- Directions for this task:
The records that follow are to be given again exactly. Do not carry over any image.

- Available data:
»»
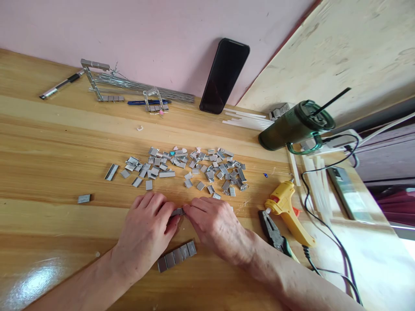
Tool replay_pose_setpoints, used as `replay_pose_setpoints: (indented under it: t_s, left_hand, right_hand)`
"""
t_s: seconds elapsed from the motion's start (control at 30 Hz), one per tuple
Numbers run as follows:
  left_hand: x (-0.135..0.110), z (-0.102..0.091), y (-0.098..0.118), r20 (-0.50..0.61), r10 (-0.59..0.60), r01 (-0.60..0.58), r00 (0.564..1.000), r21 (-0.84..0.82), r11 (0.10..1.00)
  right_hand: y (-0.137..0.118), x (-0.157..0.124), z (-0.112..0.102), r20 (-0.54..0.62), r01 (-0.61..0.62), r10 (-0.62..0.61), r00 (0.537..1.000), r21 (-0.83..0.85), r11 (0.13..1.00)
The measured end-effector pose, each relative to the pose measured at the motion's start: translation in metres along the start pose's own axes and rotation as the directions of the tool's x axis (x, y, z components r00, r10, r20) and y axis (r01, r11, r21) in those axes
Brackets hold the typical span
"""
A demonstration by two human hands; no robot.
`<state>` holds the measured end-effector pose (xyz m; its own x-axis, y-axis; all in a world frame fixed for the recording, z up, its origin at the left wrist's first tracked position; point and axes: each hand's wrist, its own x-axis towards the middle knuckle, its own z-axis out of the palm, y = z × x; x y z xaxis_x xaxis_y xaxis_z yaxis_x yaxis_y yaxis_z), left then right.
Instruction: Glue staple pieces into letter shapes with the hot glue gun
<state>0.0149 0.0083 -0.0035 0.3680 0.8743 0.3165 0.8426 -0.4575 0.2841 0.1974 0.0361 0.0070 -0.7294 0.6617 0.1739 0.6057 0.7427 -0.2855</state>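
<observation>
Between my two hands is a small grey metal piece (177,212), pinched from both sides and partly covered by fingers. My left hand (147,231) grips its left end between thumb and forefinger. On the other end, the fingertips of my right hand (212,224) are closed. Just below, a strip of joined grey metal pieces (177,256) lies slantwise on the wooden table (65,172). Beyond my fingers spreads a loose pile of small grey metal pieces (210,170). A longer channel-shaped piece (112,172) and a single short piece (84,198) lie to the left.
Right of my hands lie pliers (274,231) and a yellow glue gun (288,207) with its black cord. A green tumbler (292,127) and white glue sticks (316,185) are behind. A phone (225,75) leans on the wall; metal rods (145,88) and a pen (61,85) lie left.
</observation>
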Motion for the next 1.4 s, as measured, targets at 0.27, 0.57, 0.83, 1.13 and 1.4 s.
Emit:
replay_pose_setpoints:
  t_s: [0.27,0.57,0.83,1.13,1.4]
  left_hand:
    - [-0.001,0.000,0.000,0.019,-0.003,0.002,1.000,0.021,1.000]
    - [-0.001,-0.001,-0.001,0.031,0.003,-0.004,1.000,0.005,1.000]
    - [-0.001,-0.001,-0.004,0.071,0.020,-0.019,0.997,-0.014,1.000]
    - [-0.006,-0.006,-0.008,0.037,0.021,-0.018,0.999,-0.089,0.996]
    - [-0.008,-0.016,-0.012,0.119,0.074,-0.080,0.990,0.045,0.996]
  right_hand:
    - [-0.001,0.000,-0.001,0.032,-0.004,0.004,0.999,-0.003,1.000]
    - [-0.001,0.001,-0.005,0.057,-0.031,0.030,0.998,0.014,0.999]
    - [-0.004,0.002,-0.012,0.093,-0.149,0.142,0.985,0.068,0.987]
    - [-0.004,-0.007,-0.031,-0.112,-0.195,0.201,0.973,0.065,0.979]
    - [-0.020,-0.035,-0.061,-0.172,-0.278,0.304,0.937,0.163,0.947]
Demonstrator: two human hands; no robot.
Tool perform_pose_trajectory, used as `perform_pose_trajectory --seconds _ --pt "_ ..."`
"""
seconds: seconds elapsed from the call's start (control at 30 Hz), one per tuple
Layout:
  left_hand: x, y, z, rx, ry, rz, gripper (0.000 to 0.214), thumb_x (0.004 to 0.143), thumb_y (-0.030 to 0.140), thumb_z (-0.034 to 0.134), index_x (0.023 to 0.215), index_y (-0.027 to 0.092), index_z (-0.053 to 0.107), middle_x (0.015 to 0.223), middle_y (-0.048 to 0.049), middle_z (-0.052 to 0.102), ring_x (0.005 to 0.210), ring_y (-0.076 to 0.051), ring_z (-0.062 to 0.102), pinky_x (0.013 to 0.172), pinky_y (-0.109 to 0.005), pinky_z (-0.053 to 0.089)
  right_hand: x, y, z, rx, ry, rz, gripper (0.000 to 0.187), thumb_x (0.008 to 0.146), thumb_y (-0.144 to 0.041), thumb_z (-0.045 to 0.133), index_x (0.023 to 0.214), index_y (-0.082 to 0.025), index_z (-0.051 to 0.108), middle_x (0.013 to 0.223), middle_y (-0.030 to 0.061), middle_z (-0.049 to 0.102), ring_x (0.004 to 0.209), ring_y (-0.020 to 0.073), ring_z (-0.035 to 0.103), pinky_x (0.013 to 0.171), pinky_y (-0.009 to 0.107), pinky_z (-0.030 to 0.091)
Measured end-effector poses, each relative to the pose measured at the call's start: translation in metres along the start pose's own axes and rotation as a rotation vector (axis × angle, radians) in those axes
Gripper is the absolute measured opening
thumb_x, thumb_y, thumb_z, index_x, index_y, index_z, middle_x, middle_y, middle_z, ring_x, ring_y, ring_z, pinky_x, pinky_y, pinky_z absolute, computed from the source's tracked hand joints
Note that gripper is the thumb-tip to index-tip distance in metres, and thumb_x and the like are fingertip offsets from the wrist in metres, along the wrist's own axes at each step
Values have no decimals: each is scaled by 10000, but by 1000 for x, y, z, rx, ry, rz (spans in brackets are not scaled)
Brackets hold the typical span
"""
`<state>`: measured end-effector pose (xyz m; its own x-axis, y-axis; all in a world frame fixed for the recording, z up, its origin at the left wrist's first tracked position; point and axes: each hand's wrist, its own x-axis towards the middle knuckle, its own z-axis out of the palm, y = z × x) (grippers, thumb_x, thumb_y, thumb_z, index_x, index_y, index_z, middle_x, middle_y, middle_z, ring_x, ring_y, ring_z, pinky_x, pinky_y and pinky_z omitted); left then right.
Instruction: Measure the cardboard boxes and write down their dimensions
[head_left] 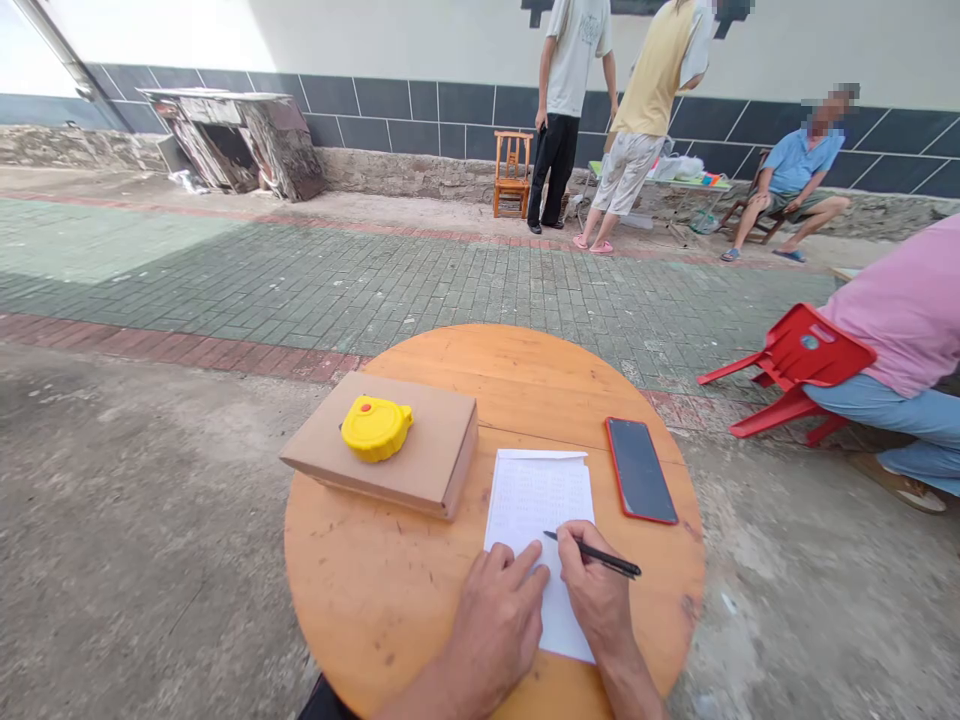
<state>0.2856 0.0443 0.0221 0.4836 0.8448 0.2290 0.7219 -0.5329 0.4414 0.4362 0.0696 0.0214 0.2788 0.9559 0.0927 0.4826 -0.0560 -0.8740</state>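
Note:
A white sheet of paper (pixel 517 500) with faint rows of writing lies on the round wooden table (pixel 420 590). My right hand (pixel 600 590) is closed around a black pen (pixel 611 562), whose tip points left at the middle of the sheet. Whether the tip touches the paper, I cannot tell. My left hand (pixel 501 610) rests on the paper's lower left part, fingers stretched forward and holding nothing. To the left sits a closed cardboard box (pixel 442 430) with a yellow tape measure (pixel 376 428) on top. Right of the paper lies a red-edged phone (pixel 641 470), its screen dark.
At right, a person in pink (pixel 907 300) sits on a red plastic chair (pixel 806 350). By the far wall are two standing people, a seated person in blue (pixel 806 165), a wooden chair (pixel 513 175) and a laden folding table (pixel 716 185).

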Motion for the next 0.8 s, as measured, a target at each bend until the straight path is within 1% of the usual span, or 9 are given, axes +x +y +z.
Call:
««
- Answer box:
Tool replay_pose_setpoints, used as `replay_pose_setpoints: (indented under it: t_s, left_hand, right_hand)`
"""
t_s: seconds elapsed from the motion's start (control at 30 Hz), one per tuple
Numbers run as follows:
  left_hand: x (-0.135..0.110), z (-0.102..0.091), y (-0.098..0.118), r20 (-0.50..0.61), r10 (-0.59..0.60), r01 (-0.60..0.58), r00 (0.564..1.000), r21 (-0.84..0.82), r11 (0.10..1.00)
  right_hand: y (-0.137..0.118), x (-0.157..0.124), z (-0.112..0.102), r20 (-0.54..0.62), r01 (-0.61..0.62), r10 (-0.62..0.61), r00 (0.537..1.000), r21 (-0.83..0.85), r11 (0.13..1.00)
The measured end-effector pose, each relative to the pose measured at the motion's start: translation in metres along the start pose's own axes and rotation as the directions of the tool's x axis (x, y, z components r00, r10, r20) and y axis (r01, r11, r21) in those axes
Brackets hold the typical span
"""
A demonstration by two human hands; no robot.
`<state>` holds the measured end-effector pose (xyz m; its own x-axis, y-axis; all in a world frame fixed for the recording, z up, its origin at the left wrist's first tracked position; point and axes: each hand's wrist, its own x-axis towards the middle knuckle, its own z-axis out of the palm, y = z × x; x y z xaxis_x xaxis_y xaxis_z yaxis_x yaxis_y yaxis_z), left then right.
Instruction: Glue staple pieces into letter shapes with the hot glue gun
<state>0.0149 0.0083 -0.0035 0.3680 0.8743 0.3165 0.8426 -0.4575 0.2841 0.1974 0.0361 0.0070 -0.7294 0.6617 0.1739 0.6057 0.7427 -0.2855</state>
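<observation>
Between my two hands is a small grey metal piece (177,212), pinched from both sides and partly covered by fingers. My left hand (147,231) grips its left end between thumb and forefinger. On the other end, the fingertips of my right hand (212,224) are closed. Just below, a strip of joined grey metal pieces (177,256) lies slantwise on the wooden table (65,172). Beyond my fingers spreads a loose pile of small grey metal pieces (210,170). A longer channel-shaped piece (112,172) and a single short piece (84,198) lie to the left.
Right of my hands lie pliers (274,231) and a yellow glue gun (288,207) with its black cord. A green tumbler (292,127) and white glue sticks (316,185) are behind. A phone (225,75) leans on the wall; metal rods (145,88) and a pen (61,85) lie left.
</observation>
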Motion for the next 1.4 s, as measured, targets at 0.27, 0.57, 0.83, 1.13 and 1.4 s.
Emit:
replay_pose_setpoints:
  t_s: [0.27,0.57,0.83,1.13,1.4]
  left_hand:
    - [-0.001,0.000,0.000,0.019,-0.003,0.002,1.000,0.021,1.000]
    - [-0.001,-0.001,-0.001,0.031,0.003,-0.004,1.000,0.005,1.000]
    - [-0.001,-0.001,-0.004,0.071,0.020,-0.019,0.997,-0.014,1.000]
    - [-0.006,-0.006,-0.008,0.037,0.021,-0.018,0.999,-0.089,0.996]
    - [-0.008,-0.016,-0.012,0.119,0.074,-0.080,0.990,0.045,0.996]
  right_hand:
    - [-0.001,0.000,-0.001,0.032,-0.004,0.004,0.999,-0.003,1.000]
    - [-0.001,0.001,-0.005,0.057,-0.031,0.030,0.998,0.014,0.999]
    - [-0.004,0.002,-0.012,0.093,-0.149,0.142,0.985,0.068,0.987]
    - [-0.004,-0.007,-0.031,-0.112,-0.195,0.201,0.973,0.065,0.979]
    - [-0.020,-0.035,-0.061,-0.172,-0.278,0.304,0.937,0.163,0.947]
Demonstrator: two human hands; no robot.
Tool perform_pose_trajectory, used as `perform_pose_trajectory --seconds _ --pt "_ ..."`
"""
seconds: seconds elapsed from the call's start (control at 30 Hz), one per tuple
Layout:
  left_hand: x, y, z, rx, ry, rz, gripper (0.000 to 0.214), thumb_x (0.004 to 0.143), thumb_y (-0.030 to 0.140), thumb_z (-0.034 to 0.134), index_x (0.023 to 0.215), index_y (-0.027 to 0.092), index_z (-0.053 to 0.107), middle_x (0.015 to 0.223), middle_y (-0.048 to 0.049), middle_z (-0.052 to 0.102), ring_x (0.005 to 0.210), ring_y (-0.076 to 0.051), ring_z (-0.062 to 0.102), pinky_x (0.013 to 0.172), pinky_y (-0.109 to 0.005), pinky_z (-0.053 to 0.089)
  right_hand: x, y, z, rx, ry, rz, gripper (0.000 to 0.187), thumb_x (0.008 to 0.146), thumb_y (-0.144 to 0.041), thumb_z (-0.045 to 0.133), index_x (0.023 to 0.214), index_y (-0.082 to 0.025), index_z (-0.051 to 0.108), middle_x (0.013 to 0.223), middle_y (-0.030 to 0.061), middle_z (-0.049 to 0.102), ring_x (0.004 to 0.209), ring_y (-0.020 to 0.073), ring_z (-0.035 to 0.103), pinky_x (0.013 to 0.171), pinky_y (-0.009 to 0.107), pinky_z (-0.030 to 0.091)
Measured end-effector poses, each relative to the pose measured at the call's start: translation in metres along the start pose's own axes and rotation as a rotation vector (axis × angle, radians) in those axes
Gripper is the absolute measured opening
thumb_x, thumb_y, thumb_z, index_x, index_y, index_z, middle_x, middle_y, middle_z, ring_x, ring_y, ring_z, pinky_x, pinky_y, pinky_z absolute, computed from the source's tracked hand joints
Note that gripper is the thumb-tip to index-tip distance in metres, and thumb_x and the like are fingertip offsets from the wrist in metres, along the wrist's own axes at each step
Values have no decimals: each is scaled by 10000, but by 1000 for x, y, z, rx, ry, rz (spans in brackets are not scaled)
Brackets hold the typical span
"""
`<state>`: measured end-effector pose (xyz m; its own x-axis, y-axis; all in a world frame fixed for the recording, z up, its origin at the left wrist's first tracked position; point and axes: each hand's wrist, its own x-axis towards the middle knuckle, its own z-axis out of the palm, y = z × x) (grippers, thumb_x, thumb_y, thumb_z, index_x, index_y, index_z, middle_x, middle_y, middle_z, ring_x, ring_y, ring_z, pinky_x, pinky_y and pinky_z omitted); left then right.
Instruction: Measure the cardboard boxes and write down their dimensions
[head_left] 
<state>0.2856 0.0443 0.0221 0.4836 0.8448 0.2290 0.7219 -0.5329 0.4414 0.4362 0.0696 0.0214 0.2788 0.9559 0.0927 0.4826 -0.0560 -0.8740</state>
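Note:
A white sheet of paper (pixel 517 500) with faint rows of writing lies on the round wooden table (pixel 420 590). My right hand (pixel 600 590) is closed around a black pen (pixel 611 562), whose tip points left at the middle of the sheet. Whether the tip touches the paper, I cannot tell. My left hand (pixel 501 610) rests on the paper's lower left part, fingers stretched forward and holding nothing. To the left sits a closed cardboard box (pixel 442 430) with a yellow tape measure (pixel 376 428) on top. Right of the paper lies a red-edged phone (pixel 641 470), its screen dark.
At right, a person in pink (pixel 907 300) sits on a red plastic chair (pixel 806 350). By the far wall are two standing people, a seated person in blue (pixel 806 165), a wooden chair (pixel 513 175) and a laden folding table (pixel 716 185).
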
Motion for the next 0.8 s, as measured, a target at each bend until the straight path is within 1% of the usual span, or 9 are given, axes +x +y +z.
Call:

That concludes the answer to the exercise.